§ **Brief**
Where the string "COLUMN" shows up in a line of the records, copy that line.

(Data excerpts)
========
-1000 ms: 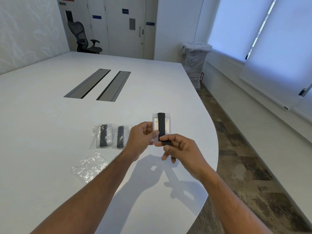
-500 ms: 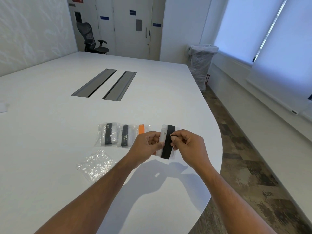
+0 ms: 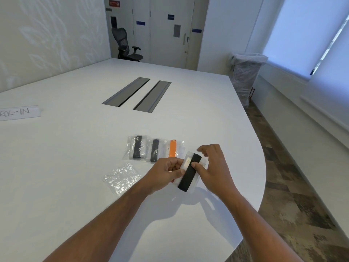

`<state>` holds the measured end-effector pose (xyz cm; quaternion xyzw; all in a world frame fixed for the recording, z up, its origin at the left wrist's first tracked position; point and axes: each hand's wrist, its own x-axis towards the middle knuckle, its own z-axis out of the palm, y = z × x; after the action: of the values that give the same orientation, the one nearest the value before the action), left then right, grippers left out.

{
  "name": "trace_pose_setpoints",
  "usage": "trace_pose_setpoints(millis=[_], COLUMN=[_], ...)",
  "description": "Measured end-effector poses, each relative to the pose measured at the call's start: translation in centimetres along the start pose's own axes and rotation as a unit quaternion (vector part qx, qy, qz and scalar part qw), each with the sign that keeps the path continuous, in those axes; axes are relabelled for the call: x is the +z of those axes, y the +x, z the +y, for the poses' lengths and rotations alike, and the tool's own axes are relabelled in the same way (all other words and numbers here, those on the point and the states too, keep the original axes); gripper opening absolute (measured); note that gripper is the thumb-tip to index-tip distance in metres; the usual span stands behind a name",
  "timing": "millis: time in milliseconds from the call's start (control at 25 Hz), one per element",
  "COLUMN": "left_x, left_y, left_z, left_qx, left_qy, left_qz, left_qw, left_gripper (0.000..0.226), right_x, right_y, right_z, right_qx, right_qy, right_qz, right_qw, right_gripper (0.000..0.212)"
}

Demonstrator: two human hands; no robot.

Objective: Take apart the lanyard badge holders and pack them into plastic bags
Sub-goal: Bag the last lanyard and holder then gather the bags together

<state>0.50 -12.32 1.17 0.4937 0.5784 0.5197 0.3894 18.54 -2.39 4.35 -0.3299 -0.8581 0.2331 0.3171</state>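
Note:
My left hand [image 3: 166, 173] grips a clear badge holder [image 3: 186, 163] with a folded black lanyard [image 3: 189, 173] laid along it, just above the white table [image 3: 75, 167]. My right hand [image 3: 213, 167] rests against the holder's right side, thumb pressing on the black lanyard, the other fingers spread. An empty crumpled plastic bag [image 3: 122, 177] lies left of my left hand. Behind my hands lie three packed bags: two with black lanyards [image 3: 137, 149] [image 3: 154, 153] and one with an orange lanyard [image 3: 172, 151].
Two grey cable hatches [image 3: 137, 95] are set in the table's middle. A paper sign [image 3: 18, 112] lies at the far left. The curved table edge runs close on the right. A bin with a plastic liner [image 3: 245, 74] and an office chair [image 3: 126, 46] stand beyond.
The holder with the black lanyard has come down and tilted, now near the table. My right hand has gone from pinching the lanyard to lying spread against it.

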Motion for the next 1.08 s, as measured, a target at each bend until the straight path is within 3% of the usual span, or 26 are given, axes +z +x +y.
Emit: trace_pose_setpoints(millis=[80,200,600,680,840,1080], left_x=[-0.7,-1.4,-4.7,-5.5,-7.3,-8.7], left_y=[-0.7,-1.7,-4.9,-5.5,-6.6,-7.3], left_z=[-0.3,-0.6,-1.2,-1.3,-2.4,-3.6], left_qx=[0.001,0.003,-0.028,-0.032,-0.036,-0.195], left_qy=[0.007,0.03,0.118,0.159,0.298,0.403], left_qz=[0.008,0.021,0.179,0.242,0.38,0.365], left_qw=[1.0,0.999,0.976,0.957,0.875,0.816], left_gripper=[0.021,0.021,0.01,0.007,0.011,0.046], right_x=[0.6,2.3,8.4,9.4,10.6,11.5], right_y=[0.1,0.1,-0.4,-0.6,-0.7,-0.3], right_z=[-0.5,-0.6,-2.8,-2.9,-3.0,-2.9], right_qx=[0.051,0.077,0.138,0.155,0.2,0.222], right_qy=[0.067,0.121,0.253,0.279,0.352,0.367], right_qz=[-0.067,-0.115,-0.074,-0.065,-0.04,-0.019], right_qw=[0.994,0.983,0.955,0.946,0.913,0.903], right_gripper=[0.047,0.032,0.017,0.017,0.018,0.019])
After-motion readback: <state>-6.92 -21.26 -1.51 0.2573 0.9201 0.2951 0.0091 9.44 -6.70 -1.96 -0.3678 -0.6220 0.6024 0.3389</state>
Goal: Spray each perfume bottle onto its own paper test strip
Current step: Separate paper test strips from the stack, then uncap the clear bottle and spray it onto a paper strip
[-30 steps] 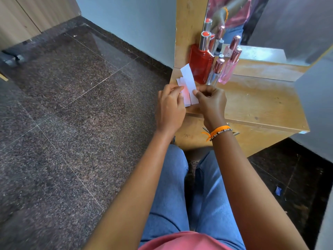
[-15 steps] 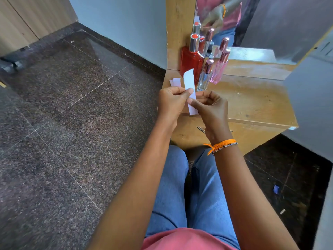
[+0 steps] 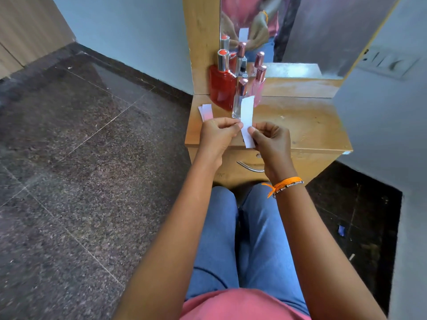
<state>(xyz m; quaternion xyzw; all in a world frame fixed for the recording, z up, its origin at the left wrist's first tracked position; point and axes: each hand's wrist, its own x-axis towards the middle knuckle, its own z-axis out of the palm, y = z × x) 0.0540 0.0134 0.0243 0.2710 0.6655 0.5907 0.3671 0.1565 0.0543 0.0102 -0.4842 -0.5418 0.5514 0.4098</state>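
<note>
A white paper test strip stands upright above the front of the wooden dresser top. My left hand pinches its left edge and my right hand pinches its right edge. Behind the strip stand three perfume bottles: a large red bottle with a silver cap, a slim clear bottle with a rose-gold cap, and a slim pink bottle. Two more paper strips lie flat on the dresser top at its left edge, beside the red bottle.
A mirror rises behind the bottles and reflects them and my hands. A drawer handle sits below the dresser's front edge. Dark granite floor spreads to the left. A wall with a switch plate closes the right side.
Both hands lifted one strip off the pile at the dresser's left and brought it upright toward the middle front. The other strips stayed on the dresser.
</note>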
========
§ **Result of this task**
  "usage": "trace_pose_setpoints(millis=[_], COLUMN=[_], ...)",
  "COLUMN": "left_x, left_y, left_z, left_qx, left_qy, left_qz, left_qw, left_gripper (0.000..0.226), right_x, right_y, right_z, right_qx, right_qy, right_qz, right_qw, right_gripper (0.000..0.212)"

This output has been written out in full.